Mr. Davoran stated, that he had never any reason to suspect that they or their families had ever committed offences for the purpose of being sent to gaol ; and he owned that he was the more surprised at this when he considered the contrast between the diet and lodging of the independent labourer, and the condition of the prisoners in the county gaol. Mr. Morony observed, that one could hardly expect that they would starve sooner than seek the shelter of the gaol by these means ;but still many did die of starvation in 1822, who were not known to have committed any illegal act.

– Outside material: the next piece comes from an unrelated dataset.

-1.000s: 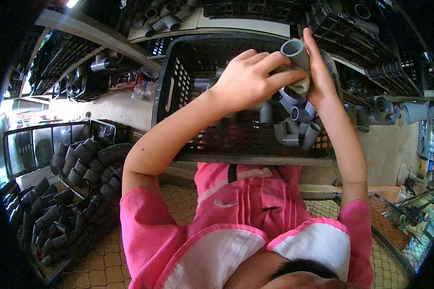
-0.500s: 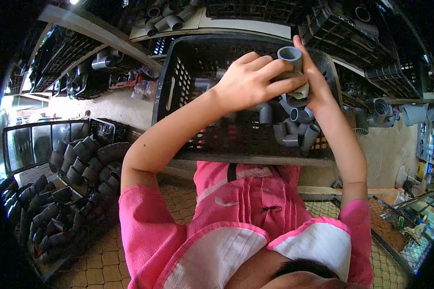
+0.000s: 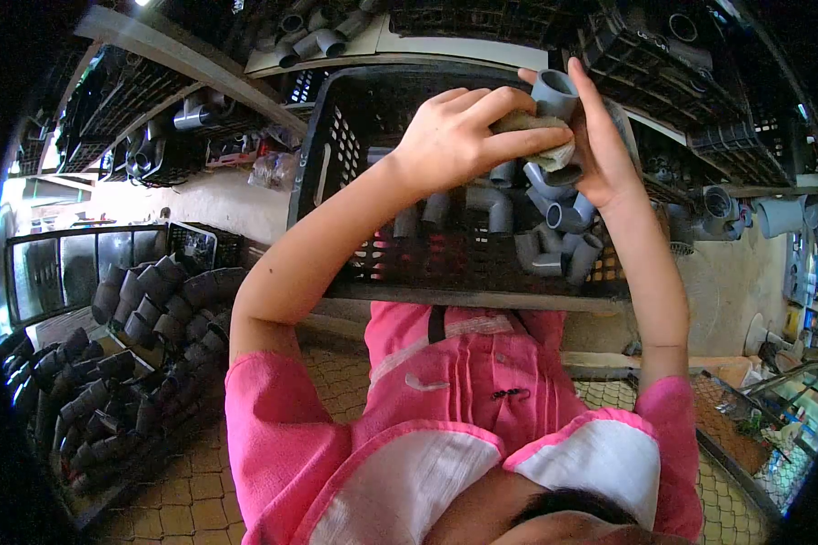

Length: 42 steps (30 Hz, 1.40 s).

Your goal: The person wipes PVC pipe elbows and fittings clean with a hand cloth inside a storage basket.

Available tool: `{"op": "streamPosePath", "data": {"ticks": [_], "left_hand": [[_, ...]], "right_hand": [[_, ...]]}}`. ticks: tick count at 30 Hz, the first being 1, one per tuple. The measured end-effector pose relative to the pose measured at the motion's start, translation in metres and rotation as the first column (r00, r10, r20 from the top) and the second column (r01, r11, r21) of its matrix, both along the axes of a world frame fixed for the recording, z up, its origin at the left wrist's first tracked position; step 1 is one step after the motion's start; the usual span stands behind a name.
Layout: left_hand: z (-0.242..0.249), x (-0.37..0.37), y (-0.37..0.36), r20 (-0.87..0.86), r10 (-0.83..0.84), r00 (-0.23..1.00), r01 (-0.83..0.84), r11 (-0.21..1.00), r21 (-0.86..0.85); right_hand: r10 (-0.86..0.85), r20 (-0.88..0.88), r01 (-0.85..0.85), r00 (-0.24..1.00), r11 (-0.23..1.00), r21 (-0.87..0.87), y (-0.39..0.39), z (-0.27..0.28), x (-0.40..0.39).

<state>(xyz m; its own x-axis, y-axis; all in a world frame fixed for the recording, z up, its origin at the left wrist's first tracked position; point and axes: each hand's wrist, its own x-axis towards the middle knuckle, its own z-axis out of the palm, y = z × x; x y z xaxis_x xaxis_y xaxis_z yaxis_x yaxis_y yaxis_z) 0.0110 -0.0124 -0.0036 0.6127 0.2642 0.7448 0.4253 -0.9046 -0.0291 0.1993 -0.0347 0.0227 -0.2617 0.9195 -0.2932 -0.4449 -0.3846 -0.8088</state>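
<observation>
My right hand (image 3: pixel 606 150) grips a grey plastic pipe elbow (image 3: pixel 555 93), its round mouth facing up between thumb and fingers. A crumpled, dull greenish-grey rag (image 3: pixel 554 156) is pinched in my left hand (image 3: pixel 454 136) and pressed against the elbow's side. Part of the elbow is hidden behind the rag and my fingers. Both hands are above a black plastic crate (image 3: pixel 463 294). Inside it lie several loose grey elbows (image 3: pixel 493 207), mostly toward the right and middle.
To the left is a large pile of dark grey fittings (image 3: pixel 164 309). Shelves with black crates (image 3: pixel 691 82) stand ahead and to the right. More fittings (image 3: pixel 318 41) rest on the shelf beyond the crate. A wooden beam (image 3: pixel 182 64) slants across the upper left.
My left hand and the rag have shifted slightly left and down along the elbow, showing more of the rag. The elbow has tilted and moved a little up in my right hand.
</observation>
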Motion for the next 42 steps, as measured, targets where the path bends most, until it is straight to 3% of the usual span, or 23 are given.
{"op": "streamPosePath", "data": {"ticks": [3,6,7,10,13,16,17,20,21,24,28,31,33,37,40,42], "left_hand": [[-0.001,0.001,0.006,0.040,0.023,0.999,-0.027,0.995,0.098],[0.010,0.000,-0.002,0.039,0.104,0.994,-0.104,0.994,0.017],[0.014,0.001,-0.003,0.084,0.097,0.992,-0.099,0.995,0.019],[0.012,-0.001,-0.004,0.092,0.065,0.994,-0.063,0.998,-0.030],[0.003,0.003,-0.007,0.052,-0.049,0.997,0.051,0.998,-0.045],[0.004,0.003,-0.008,0.028,-0.102,0.994,0.104,0.993,-0.057],[0.008,0.001,-0.011,-0.005,-0.091,0.996,0.091,0.995,-0.034],[0.015,0.006,-0.014,0.179,-0.004,0.984,0.016,0.998,-0.065],[0.016,0.005,-0.016,0.191,-0.024,0.981,0.042,0.995,-0.089],[0.018,0.006,-0.022,0.158,-0.110,0.981,0.125,0.989,-0.083],[0.013,0.005,-0.025,-0.011,-0.170,0.985,0.170,0.984,-0.045],[0.011,0.003,-0.018,0.043,-0.154,0.987,0.156,0.985,-0.070],[0.013,0.005,-0.014,0.169,-0.118,0.978,0.130,0.990,-0.059],[0.009,0.008,-0.015,0.214,-0.167,0.962,0.184,0.981,-0.061],[0.010,0.002,-0.023,0.015,-0.243,0.970,0.244,0.969,-0.051],[0.008,0.007,-0.023,0.017,-0.275,0.961,0.273,0.959,0.075]], "right_hand": [[0.097,-0.024,-0.098,0.995,0.994,-0.049,0.009,-0.011,0.008],[0.117,0.014,-0.115,0.993,0.988,-0.104,0.001,-0.005,0.004],[0.198,-0.034,-0.201,0.980,0.971,-0.129,0.005,-0.011,0.011],[0.088,0.049,-0.082,0.995,0.989,-0.122,-0.002,-0.002,0.005],[0.257,-0.147,-0.263,0.955,0.964,-0.023,0.009,-0.001,0.017],[0.288,-0.070,-0.287,0.955,0.958,0.022,0.005,0.004,0.019],[0.219,-0.065,-0.223,0.974,0.973,-0.064,0.006,-0.002,0.021],[0.289,0.000,-0.289,0.957,0.957,0.005,-0.006,0.006,0.028],[0.268,0.035,-0.267,0.963,0.963,-0.043,-0.005,0.010,0.023],[0.369,-0.193,-0.390,0.909,0.918,-0.080,-0.001,0.006,0.033],[0.328,-0.160,-0.339,0.931,0.940,-0.047,-0.001,0.009,0.024],[0.301,-0.087,-0.310,0.950,0.942,-0.129,-0.003,0.011,0.024],[0.308,0.005,-0.304,0.951,0.940,-0.156,-0.001,0.008,0.028],[0.398,-0.121,-0.411,0.909,0.906,-0.104,-0.002,0.004,0.027],[0.382,-0.292,-0.429,0.877,0.896,-0.115,-0.006,0.009,0.025],[0.450,-0.300,-0.493,0.841,0.866,-0.086,-0.004,0.002,0.031]]}}
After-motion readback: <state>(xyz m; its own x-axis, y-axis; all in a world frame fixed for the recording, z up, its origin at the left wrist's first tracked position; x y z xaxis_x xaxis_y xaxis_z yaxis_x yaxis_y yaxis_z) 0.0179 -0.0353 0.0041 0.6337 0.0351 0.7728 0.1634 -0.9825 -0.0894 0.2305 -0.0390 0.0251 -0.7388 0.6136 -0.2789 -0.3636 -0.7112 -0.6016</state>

Thefts of potatoes from the pits in which they are generally stored in the fields, are not unfrequent, but the offenders are seldom detected, as the offence is committed silently, and at night; however, suspicion rather falls on the evil-disposed. There were no cases of outrages on the person, arising from destitution.
As for the labourer who will not beg by means of his wife, or apply underhand to some friendly neighbour, there is no mode of existence for him when he is out of work, and is not so fortunate as to have any of his con-acre potatoes remaining, but to borrow potatoes on credit from some person who may be willing to trust him. - (Murrogh and Molony). He considers himself lucky if he finds such a person, though the interest which he is constrained to pay is always enormous, and rarely less than 100 per cent. per annum. The lenders are more generally middle-sized farmers than large ones : farm servants also who have been permitted to plant a portion of their master’s ground, are enabled to speculate in this manner, as they are always dieted in addition to their wages, and being generally unmarried, can dispose of all their produce. Several labourers concurred in stating, that the ordinary overcharge for potatoes under this system was one halfpenny ; that is, that when they were 2d. a stone in the market, they were charged 2½d. by the lenders for three months’ credit, which is at the rate of interest mentioned above. Mr. Maguane, however, observed, that on the whole this system was losing ground, and was at any rate not so extensive there as elsewhere, in consequence of the general abundance of potatoes produced by the application of sea manure.
With regard to improvident marriages, it appears that the labouring classes marry earlier now than formerly, and that their recklessness on this point has in some measure kept pace with their increasing destitution. “Of all people,” said Mr. Maguane, “I know none so prone to matrimony as farm servants, who have not only no provision for themselves or their probable families, but, being frequently strangers in the parish, cannot even look to a house to shelter them.” And Kearny observed, that he remembered the time when a man would not take a wife unless he got some fortune, however small, with her ; “but now,” said he, “it is no uncommon thing that a couple have not the amount of the clergyman’s fees between them, and the bridegroom is often obliged to pass his note for that sum.” It was remarked, that notwithstanding the increasing difficulty of finding the money, the sum now charged for performing the ceremony has risen considerably ; and Crow, the old beggarman, said that he was married for 15s. many years ago, while Murrogh stated that no labouring man would now be married under 1l. 8s. 6d., and that he knew persons who had not worked out that debt incurred by passing a bill, and which is often paid in labour, for 12 months after marriage. He said that he was not acquainted with any labourer past the age of 40 who had remained a bachelor.